Algo mayor que su hija Carmela, el pequeño Damián disfrutaba cada tarde de la proximidad de las dos hermanas, dispuestas entonces a compartir su círculo fraternal. Sin demasiado carácter para contrariar decisiones ajenas, Milagros secundaba sin rechistar las iniciativas de su hermana cuya autoridad se extendía más allá de su progenitura.

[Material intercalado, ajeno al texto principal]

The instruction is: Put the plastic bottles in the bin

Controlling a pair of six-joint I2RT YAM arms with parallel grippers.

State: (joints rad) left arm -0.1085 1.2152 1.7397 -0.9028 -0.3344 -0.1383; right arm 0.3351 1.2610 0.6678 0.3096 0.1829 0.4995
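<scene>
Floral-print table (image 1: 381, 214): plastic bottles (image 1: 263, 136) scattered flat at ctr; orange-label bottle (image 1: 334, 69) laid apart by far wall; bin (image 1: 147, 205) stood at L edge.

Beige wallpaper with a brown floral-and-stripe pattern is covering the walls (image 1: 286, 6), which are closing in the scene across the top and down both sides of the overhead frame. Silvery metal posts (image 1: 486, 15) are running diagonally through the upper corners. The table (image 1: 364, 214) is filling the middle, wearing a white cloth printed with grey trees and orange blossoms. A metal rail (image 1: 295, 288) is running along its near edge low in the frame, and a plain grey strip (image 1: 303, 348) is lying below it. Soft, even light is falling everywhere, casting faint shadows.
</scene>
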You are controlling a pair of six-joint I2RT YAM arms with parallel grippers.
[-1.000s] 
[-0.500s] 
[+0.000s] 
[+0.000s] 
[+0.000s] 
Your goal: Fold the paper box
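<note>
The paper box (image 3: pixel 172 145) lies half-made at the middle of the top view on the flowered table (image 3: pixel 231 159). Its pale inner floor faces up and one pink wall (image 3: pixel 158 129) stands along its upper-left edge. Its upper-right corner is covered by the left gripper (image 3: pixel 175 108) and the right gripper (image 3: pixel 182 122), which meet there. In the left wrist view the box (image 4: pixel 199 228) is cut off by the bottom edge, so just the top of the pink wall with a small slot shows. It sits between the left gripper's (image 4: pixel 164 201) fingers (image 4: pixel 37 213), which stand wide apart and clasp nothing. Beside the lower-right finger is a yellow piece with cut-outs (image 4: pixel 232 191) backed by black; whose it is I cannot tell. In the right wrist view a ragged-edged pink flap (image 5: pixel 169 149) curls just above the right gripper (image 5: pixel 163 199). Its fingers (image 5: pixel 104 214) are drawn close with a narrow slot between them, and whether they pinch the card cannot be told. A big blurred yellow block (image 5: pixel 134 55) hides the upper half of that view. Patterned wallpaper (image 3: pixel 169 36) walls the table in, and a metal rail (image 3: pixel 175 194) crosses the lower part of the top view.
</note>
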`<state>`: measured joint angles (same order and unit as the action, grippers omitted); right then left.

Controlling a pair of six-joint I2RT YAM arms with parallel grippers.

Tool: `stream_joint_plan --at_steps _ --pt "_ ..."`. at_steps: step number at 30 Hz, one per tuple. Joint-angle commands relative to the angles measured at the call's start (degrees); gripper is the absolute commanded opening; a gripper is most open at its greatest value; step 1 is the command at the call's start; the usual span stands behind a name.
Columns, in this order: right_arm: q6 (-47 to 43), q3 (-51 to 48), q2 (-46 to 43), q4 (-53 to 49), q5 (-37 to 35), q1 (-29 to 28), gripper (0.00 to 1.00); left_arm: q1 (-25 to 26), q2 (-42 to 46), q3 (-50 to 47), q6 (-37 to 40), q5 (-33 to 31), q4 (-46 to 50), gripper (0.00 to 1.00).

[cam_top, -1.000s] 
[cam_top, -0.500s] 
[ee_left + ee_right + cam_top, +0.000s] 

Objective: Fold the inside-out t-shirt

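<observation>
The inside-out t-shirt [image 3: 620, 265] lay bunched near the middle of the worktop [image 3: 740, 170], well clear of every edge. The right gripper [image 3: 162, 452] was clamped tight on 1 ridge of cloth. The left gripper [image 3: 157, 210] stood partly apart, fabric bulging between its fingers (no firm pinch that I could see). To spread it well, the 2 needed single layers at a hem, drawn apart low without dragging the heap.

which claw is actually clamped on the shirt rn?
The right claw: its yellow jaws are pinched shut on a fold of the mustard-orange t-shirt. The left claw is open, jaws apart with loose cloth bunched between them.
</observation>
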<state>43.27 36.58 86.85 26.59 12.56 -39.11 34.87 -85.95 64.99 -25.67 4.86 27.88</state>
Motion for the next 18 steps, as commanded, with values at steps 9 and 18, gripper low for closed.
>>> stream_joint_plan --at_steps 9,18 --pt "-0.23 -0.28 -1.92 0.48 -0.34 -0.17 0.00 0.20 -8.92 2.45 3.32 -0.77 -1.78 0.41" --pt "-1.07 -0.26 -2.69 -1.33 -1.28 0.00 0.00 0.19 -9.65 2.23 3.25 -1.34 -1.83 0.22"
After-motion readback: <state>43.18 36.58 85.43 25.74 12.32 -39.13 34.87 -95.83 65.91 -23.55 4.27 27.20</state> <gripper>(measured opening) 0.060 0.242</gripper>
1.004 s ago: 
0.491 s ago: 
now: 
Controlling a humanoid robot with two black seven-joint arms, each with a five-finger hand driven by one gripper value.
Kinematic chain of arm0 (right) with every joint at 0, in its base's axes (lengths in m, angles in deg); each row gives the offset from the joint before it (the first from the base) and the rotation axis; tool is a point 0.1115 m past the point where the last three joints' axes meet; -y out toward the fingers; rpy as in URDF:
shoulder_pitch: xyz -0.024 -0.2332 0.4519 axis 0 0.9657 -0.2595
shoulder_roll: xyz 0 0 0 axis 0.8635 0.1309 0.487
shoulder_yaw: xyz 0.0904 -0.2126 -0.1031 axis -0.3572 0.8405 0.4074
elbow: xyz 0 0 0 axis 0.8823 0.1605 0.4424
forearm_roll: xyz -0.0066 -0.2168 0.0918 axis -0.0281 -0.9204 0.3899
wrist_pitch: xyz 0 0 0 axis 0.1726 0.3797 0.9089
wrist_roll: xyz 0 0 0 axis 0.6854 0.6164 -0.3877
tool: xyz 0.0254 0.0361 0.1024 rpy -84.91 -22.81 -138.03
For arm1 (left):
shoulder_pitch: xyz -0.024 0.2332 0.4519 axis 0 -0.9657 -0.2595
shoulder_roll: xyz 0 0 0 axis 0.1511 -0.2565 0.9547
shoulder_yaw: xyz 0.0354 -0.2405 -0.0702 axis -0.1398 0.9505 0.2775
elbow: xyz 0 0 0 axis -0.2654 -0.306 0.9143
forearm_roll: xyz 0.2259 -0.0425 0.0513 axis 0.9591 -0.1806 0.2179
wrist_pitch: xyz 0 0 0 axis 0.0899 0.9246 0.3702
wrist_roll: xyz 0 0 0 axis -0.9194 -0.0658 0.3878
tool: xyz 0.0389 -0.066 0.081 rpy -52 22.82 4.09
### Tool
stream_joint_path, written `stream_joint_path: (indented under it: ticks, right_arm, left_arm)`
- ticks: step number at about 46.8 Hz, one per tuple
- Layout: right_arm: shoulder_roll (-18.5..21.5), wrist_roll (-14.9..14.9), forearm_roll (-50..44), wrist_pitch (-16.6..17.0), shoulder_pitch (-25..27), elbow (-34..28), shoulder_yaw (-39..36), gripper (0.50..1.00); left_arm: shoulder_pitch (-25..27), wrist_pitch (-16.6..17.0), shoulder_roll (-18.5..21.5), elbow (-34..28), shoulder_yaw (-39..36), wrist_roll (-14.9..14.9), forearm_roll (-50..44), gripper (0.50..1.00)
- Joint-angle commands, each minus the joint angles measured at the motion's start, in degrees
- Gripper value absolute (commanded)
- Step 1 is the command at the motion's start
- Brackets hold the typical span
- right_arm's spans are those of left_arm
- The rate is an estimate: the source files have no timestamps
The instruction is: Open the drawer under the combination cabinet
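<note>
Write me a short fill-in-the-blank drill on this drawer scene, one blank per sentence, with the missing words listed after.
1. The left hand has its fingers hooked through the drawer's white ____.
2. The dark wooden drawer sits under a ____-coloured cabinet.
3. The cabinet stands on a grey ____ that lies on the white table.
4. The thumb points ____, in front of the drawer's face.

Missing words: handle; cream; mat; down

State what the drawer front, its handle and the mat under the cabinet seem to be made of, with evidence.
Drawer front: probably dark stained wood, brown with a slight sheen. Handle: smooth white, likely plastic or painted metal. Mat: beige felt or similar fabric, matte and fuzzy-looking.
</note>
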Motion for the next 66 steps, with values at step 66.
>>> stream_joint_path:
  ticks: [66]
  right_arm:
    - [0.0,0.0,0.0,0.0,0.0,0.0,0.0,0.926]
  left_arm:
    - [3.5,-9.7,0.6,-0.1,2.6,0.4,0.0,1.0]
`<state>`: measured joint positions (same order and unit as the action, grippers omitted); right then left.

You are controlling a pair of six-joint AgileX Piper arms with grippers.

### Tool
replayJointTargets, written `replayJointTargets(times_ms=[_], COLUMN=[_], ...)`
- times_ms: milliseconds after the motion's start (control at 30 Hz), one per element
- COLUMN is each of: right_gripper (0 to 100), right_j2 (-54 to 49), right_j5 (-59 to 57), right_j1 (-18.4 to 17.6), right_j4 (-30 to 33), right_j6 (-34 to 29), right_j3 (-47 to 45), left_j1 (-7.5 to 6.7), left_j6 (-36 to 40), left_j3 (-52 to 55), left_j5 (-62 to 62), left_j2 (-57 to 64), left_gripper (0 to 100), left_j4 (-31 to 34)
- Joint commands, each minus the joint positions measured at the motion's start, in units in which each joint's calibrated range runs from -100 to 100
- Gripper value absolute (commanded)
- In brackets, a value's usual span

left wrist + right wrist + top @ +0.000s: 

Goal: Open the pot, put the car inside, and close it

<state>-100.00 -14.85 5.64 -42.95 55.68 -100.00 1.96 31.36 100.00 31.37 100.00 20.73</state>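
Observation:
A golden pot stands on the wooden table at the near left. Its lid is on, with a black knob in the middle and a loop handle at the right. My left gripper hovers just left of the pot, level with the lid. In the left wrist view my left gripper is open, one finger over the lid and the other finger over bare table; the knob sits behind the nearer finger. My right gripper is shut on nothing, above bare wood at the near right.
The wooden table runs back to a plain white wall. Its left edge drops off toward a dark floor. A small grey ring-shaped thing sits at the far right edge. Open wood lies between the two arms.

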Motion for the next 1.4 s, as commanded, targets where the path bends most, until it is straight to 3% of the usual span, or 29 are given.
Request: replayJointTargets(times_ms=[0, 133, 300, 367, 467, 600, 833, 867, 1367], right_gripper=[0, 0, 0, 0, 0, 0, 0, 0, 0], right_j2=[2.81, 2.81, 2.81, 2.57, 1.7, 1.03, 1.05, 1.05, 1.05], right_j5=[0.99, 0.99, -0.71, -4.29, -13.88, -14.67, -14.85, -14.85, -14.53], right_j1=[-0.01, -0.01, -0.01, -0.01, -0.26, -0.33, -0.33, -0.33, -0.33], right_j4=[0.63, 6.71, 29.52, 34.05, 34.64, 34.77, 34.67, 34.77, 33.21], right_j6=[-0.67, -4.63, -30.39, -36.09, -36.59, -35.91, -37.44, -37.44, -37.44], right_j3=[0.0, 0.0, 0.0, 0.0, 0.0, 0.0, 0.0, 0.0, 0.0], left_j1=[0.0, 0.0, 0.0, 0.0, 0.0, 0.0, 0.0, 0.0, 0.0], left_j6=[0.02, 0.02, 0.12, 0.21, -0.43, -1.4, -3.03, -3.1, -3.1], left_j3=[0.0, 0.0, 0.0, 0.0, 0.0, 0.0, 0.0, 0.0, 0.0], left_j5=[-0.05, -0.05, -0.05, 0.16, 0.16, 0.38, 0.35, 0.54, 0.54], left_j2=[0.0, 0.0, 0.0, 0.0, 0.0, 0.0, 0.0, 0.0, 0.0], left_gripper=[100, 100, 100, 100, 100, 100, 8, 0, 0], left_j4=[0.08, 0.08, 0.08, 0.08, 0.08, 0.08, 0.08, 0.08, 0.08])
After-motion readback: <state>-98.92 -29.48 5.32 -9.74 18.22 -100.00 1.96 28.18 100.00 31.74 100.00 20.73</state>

El campanario de la parroquia anunciaba la salida de los niños. Era el último domingo de mayo y Milagros, heredera del vestido estrenado dos años antes por su hermana mayor, disfrutaba del protagonismo de aquel día. En brazos de Carmen, una pequeña de apenas seis meses observaba el movimiento del velo que, suspendido sobre aquella figura familiar, rozaba ligeramente su extasiado rostro.
Una actividad inusual precedía la celebración de las fiestas. En las calles más próximas a la iglesia parroquial de Nuestra Señora del Carmen, comenzaban a montarse los mecanismos de las atracciones, diversas casetas dedicadas a los dulces y
vinos propios de las verbenas; y la invariable tómbola que, año tras año, se encargaba de alfombrar los suelos de la feria con las fallidas papeletas.
Ajena aquel año a preparativos y fanfarrias, Carmen escuchaba nerviosa la angustiosa respiración de su marido, una persistente y maldita bronquitis que, en cada espasmo, asomaba a los ojos de Fermín, como el humo verdoso de los asfaltos derretidos durante aquellos años. Una sentencia dictada en forma de diagnóstico y que ambos escucharon silenciosamente mientras sus miradas reconocían su irremediable y recíproco miedo.
Los fuegos artificiales conmemoraban el día de la Virgen y un bullicio tan ensordecedor como el traqueteo de los cohetes inundaba la feria. En la rotativa del periódico, las necrológicas recogían la esquela de Fermín, fallecido al amanecer del 16 de julio de 1978.
Faltaban escasos días para el cabo de año y un espacio tan negro como las obligadas vestimentas cubría la vida y la figura de las cuatro mujeres.
Reticente a la actitud más desenfadada de sus hijas, Carmen, tan acostumbrada a los lutos como a las ausencias familiares, mantenía los ropajes negros de su viudedad, la última desaparición. Dos años sin la presencia de Fermín, dos años que parecían extinguirse en el tiempo como la tristeza de sus hijas, deseosas de vivir la luminosa edad de sus jóvenes cuerpos.
Frente a la puerta del despacho parroquial, Carmen esperaba la llamada de don Julián.